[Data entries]
○ ○ ○
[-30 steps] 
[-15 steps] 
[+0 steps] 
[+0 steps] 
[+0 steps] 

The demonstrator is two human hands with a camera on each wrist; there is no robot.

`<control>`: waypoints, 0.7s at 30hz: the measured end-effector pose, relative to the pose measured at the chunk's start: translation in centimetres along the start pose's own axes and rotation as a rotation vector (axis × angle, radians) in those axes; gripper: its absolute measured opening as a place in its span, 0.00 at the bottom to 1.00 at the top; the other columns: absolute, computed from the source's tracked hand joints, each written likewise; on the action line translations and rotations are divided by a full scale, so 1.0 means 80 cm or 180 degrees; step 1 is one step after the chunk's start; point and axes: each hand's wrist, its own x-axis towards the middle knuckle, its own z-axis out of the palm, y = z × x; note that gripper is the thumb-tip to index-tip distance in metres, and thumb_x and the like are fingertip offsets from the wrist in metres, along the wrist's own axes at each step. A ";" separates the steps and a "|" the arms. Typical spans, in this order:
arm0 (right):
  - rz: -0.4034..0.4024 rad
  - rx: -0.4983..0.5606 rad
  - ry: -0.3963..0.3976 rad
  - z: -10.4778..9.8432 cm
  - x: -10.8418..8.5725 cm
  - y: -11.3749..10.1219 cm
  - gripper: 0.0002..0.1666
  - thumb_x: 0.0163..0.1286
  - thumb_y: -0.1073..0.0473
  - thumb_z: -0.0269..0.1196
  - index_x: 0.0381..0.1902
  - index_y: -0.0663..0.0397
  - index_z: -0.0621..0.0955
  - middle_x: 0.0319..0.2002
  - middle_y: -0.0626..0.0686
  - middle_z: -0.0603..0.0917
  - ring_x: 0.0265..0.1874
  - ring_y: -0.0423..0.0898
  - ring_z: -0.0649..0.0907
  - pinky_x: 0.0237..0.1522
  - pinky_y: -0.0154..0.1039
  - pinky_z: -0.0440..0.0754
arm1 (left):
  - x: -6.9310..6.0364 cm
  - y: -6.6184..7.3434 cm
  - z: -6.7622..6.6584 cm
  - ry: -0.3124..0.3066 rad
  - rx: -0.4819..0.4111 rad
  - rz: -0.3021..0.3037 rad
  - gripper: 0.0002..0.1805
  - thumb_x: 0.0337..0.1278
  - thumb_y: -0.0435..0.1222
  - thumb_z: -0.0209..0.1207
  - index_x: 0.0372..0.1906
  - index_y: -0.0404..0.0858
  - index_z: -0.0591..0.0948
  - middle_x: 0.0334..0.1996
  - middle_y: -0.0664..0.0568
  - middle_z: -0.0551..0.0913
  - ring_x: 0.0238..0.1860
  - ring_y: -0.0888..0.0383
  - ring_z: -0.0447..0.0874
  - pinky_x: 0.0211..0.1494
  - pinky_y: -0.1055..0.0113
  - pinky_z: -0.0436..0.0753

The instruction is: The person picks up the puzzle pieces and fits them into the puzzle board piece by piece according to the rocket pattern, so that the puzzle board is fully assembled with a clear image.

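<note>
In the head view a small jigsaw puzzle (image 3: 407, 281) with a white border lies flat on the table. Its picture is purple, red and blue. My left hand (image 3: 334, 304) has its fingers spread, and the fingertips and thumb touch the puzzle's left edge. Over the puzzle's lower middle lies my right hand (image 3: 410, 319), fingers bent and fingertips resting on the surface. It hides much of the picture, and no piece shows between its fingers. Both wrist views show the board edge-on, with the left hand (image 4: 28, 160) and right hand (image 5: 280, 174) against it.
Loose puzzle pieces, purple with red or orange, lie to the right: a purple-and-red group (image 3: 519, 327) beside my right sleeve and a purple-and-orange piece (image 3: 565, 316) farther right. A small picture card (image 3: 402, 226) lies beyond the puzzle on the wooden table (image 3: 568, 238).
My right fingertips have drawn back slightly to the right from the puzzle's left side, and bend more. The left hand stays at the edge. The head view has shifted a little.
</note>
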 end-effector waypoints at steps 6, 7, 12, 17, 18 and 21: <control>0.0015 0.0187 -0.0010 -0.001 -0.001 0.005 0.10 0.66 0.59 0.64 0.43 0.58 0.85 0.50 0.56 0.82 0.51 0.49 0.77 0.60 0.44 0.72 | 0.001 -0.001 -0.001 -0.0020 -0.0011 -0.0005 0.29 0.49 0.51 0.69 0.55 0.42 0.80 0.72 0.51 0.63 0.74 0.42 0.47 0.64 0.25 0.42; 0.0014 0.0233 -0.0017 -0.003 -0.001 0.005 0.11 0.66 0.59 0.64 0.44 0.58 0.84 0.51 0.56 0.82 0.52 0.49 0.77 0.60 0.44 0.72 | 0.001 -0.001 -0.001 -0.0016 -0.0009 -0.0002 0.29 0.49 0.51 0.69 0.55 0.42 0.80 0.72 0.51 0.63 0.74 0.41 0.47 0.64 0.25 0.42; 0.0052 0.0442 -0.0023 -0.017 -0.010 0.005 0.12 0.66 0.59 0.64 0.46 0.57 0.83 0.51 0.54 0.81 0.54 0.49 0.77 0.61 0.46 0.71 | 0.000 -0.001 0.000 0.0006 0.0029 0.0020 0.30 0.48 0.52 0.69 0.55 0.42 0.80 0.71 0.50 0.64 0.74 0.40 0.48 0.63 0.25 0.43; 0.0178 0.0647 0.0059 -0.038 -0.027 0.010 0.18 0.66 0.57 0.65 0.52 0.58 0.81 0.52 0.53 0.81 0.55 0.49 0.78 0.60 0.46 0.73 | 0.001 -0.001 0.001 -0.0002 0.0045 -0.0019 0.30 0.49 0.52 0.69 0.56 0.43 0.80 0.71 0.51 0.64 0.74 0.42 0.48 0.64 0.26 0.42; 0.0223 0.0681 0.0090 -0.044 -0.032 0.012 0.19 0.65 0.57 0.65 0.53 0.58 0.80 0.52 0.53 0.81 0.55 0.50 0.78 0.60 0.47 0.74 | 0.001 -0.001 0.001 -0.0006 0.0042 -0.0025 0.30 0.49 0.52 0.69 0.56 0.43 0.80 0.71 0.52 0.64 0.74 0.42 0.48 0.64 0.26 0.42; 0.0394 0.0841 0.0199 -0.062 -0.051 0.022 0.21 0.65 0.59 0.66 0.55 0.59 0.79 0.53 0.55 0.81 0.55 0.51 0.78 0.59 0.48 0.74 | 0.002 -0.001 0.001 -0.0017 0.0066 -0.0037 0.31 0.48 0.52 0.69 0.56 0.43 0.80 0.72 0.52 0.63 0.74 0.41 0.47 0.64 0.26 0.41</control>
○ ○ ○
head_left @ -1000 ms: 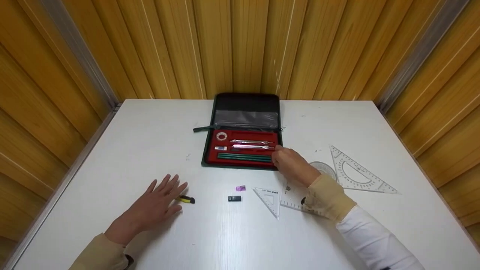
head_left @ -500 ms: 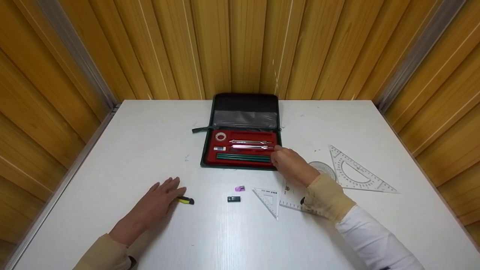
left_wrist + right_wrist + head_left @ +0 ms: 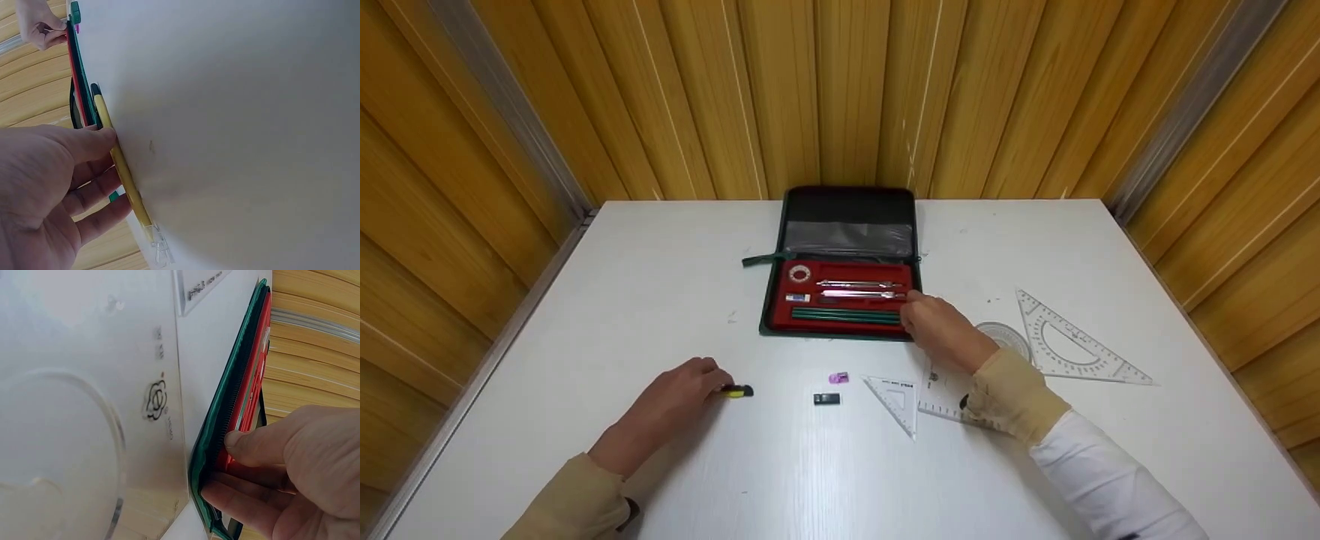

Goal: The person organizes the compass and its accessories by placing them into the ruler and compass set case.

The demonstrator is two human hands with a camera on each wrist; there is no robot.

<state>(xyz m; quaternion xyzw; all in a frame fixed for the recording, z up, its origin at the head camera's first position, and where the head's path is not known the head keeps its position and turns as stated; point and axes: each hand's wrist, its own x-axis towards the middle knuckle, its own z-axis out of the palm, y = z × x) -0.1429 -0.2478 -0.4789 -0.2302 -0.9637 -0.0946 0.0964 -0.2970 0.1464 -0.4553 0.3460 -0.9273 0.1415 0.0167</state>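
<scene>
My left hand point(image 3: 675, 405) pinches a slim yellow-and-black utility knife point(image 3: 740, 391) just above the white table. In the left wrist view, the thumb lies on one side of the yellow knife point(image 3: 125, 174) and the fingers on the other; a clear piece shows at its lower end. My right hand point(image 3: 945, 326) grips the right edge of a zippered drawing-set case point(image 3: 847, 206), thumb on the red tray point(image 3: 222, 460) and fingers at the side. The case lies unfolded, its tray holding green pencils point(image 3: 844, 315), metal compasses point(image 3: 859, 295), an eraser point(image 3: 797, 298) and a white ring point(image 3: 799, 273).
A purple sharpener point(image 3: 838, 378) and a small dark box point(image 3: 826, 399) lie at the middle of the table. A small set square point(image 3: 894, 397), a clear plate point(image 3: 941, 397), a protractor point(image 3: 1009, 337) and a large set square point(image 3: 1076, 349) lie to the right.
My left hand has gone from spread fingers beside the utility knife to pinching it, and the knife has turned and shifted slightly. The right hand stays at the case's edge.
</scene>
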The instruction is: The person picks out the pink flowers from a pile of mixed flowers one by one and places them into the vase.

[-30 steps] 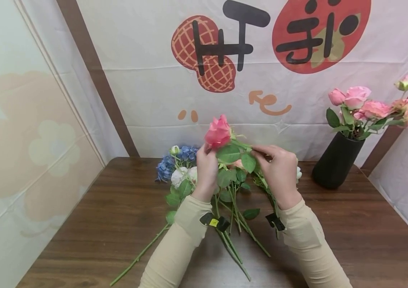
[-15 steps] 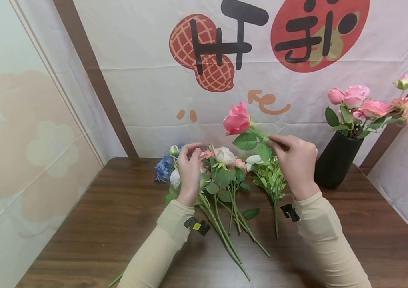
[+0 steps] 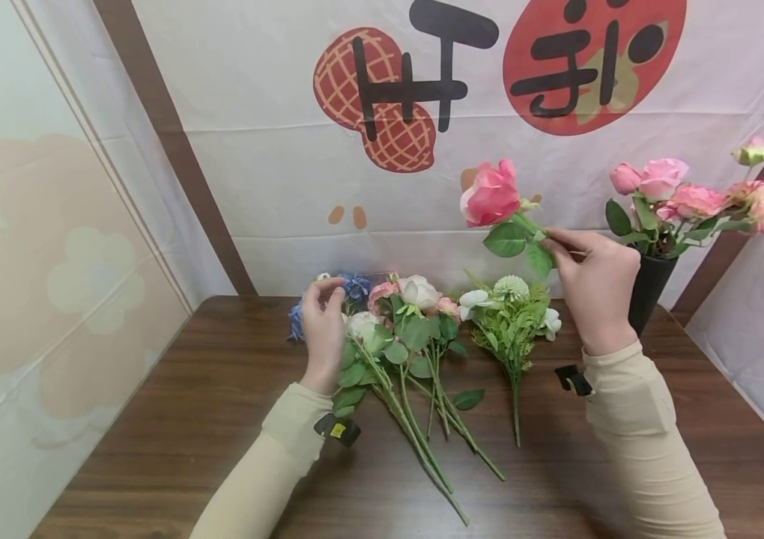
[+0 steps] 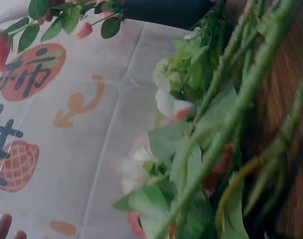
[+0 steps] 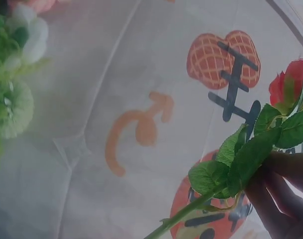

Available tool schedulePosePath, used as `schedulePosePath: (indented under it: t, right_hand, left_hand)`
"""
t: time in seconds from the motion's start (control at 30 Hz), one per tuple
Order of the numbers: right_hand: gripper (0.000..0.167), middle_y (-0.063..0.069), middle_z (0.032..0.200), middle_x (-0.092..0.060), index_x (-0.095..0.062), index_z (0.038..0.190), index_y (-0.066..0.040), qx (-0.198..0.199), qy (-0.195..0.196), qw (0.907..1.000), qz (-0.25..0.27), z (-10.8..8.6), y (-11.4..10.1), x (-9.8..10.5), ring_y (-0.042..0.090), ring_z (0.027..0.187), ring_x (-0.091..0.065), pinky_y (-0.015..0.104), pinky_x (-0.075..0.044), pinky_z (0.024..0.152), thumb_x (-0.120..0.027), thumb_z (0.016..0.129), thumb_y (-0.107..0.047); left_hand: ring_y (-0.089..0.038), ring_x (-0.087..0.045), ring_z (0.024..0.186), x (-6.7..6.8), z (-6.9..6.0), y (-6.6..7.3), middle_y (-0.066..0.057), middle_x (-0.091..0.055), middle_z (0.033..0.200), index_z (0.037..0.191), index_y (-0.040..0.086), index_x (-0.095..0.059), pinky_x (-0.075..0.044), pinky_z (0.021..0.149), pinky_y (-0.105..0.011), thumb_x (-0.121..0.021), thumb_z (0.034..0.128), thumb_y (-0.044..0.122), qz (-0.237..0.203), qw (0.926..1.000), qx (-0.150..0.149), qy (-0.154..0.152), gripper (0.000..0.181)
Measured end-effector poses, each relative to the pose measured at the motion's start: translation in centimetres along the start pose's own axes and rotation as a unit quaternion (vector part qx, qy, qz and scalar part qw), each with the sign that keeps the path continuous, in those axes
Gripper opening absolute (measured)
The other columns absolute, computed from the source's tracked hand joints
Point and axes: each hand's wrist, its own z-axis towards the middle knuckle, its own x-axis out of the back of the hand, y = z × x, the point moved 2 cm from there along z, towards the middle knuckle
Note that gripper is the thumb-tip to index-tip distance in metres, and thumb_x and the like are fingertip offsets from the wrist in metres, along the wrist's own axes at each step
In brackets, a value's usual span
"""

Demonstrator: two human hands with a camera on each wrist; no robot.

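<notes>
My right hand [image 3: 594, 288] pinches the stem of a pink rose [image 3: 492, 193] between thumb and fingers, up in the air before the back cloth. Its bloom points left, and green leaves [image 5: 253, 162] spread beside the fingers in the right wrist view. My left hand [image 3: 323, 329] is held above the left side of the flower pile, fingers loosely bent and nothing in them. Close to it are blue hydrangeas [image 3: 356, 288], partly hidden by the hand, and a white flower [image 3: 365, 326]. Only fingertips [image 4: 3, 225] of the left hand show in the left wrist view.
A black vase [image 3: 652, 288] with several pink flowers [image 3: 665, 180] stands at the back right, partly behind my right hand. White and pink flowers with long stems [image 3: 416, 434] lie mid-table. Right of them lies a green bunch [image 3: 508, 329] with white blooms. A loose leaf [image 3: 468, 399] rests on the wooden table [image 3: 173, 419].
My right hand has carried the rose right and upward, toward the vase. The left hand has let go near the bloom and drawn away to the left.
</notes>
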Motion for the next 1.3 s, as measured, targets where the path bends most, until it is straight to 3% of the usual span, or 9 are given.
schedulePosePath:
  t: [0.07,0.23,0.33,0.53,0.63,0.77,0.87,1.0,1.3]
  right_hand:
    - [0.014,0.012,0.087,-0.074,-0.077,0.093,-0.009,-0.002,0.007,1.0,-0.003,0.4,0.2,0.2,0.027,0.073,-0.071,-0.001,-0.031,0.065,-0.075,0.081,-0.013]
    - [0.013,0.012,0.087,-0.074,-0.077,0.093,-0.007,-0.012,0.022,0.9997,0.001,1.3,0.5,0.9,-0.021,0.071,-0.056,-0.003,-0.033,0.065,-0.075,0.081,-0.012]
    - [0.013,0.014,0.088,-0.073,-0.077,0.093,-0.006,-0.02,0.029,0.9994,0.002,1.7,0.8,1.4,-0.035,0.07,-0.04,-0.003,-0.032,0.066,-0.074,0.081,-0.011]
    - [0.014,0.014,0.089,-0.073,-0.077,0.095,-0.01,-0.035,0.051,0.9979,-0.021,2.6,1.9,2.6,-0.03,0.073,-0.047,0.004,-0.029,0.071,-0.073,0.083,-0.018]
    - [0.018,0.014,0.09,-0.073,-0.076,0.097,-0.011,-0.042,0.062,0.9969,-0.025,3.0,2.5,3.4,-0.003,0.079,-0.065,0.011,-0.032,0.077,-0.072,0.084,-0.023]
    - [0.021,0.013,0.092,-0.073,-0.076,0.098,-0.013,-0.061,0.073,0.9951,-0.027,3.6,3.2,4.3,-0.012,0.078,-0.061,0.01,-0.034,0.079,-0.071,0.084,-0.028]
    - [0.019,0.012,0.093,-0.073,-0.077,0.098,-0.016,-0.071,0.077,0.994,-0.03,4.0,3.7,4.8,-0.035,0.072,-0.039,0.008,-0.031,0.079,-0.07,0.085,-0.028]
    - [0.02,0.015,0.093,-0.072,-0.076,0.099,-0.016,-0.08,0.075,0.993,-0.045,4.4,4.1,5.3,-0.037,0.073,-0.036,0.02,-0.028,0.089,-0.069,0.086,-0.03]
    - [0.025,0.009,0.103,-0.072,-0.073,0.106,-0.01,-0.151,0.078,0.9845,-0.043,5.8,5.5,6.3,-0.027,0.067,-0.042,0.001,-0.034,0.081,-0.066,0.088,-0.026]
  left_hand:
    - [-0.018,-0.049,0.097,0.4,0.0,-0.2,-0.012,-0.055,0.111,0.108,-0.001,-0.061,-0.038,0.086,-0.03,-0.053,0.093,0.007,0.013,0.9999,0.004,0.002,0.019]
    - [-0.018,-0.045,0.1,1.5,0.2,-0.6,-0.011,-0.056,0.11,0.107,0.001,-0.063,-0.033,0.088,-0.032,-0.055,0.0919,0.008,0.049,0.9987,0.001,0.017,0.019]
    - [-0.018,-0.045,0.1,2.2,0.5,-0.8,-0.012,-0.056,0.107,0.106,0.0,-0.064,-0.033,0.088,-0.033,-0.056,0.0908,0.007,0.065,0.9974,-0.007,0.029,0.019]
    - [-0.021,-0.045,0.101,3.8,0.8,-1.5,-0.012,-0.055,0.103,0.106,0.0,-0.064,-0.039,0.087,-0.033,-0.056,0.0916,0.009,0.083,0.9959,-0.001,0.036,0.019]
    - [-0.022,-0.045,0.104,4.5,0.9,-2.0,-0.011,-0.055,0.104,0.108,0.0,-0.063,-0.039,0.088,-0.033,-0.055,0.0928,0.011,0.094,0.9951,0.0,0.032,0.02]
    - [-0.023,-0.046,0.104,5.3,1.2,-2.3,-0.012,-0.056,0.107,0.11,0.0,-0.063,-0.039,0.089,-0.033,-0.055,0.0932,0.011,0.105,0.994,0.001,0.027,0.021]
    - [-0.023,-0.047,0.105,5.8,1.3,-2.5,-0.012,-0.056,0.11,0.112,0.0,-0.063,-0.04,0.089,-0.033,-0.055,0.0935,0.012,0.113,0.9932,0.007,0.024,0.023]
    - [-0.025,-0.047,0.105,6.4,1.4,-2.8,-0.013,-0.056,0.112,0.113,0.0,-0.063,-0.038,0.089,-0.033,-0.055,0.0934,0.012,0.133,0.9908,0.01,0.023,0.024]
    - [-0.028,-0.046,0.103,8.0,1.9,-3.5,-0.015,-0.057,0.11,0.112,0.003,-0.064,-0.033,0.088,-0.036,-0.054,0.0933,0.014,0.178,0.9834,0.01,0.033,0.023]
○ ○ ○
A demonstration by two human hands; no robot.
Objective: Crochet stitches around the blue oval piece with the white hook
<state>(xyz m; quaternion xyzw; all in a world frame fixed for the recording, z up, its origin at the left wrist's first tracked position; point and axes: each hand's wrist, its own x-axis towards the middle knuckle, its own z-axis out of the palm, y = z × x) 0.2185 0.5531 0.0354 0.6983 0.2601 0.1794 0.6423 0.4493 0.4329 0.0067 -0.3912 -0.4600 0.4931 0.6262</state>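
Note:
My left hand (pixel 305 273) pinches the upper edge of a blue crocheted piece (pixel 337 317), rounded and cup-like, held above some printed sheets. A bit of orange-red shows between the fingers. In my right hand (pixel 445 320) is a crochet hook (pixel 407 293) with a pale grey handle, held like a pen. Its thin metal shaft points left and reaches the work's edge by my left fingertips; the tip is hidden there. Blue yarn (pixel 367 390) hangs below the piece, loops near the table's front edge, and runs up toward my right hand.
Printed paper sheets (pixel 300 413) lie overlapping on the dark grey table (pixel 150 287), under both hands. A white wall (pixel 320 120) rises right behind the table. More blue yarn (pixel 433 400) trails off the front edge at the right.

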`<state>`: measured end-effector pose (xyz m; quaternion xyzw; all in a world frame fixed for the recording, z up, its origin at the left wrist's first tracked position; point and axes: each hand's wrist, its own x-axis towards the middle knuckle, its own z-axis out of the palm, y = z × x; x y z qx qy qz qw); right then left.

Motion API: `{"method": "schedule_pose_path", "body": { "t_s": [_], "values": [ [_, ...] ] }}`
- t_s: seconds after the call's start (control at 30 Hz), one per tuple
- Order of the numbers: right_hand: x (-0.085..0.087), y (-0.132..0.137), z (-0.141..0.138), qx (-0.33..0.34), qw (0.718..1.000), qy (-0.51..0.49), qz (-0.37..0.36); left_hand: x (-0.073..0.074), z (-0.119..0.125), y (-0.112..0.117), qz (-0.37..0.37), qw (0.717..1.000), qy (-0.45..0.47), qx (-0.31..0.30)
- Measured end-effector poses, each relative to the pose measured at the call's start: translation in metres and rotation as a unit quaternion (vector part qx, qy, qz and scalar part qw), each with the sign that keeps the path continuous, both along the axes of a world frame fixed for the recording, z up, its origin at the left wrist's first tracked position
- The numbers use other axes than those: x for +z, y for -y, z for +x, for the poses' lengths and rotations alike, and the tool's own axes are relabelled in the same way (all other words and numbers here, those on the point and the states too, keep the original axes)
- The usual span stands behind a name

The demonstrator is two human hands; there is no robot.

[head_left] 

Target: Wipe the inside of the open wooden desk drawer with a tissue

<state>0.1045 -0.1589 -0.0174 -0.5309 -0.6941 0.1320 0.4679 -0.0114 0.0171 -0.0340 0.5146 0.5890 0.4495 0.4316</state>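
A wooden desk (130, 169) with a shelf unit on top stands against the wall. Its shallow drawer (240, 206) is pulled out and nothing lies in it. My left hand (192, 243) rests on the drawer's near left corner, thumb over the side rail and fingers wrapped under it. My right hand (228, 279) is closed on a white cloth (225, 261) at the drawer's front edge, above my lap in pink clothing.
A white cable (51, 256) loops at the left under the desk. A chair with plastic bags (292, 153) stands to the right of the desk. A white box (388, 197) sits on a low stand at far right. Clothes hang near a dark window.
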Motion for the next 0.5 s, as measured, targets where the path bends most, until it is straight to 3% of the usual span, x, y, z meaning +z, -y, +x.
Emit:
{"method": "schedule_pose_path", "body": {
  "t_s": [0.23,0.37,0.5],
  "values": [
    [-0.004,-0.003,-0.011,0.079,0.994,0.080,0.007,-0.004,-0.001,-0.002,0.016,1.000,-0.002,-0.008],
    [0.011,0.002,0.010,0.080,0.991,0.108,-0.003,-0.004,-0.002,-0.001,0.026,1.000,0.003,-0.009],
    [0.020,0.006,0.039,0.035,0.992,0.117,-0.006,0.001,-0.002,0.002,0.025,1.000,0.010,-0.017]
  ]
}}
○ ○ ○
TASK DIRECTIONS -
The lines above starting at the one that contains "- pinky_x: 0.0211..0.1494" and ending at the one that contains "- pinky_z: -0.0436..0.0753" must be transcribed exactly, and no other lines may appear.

EXPECTED OUTPUT -
  - pinky_x: 0.0211..0.1494
  - pinky_y: -0.1055..0.0113
  - pinky_z: -0.0436..0.0753

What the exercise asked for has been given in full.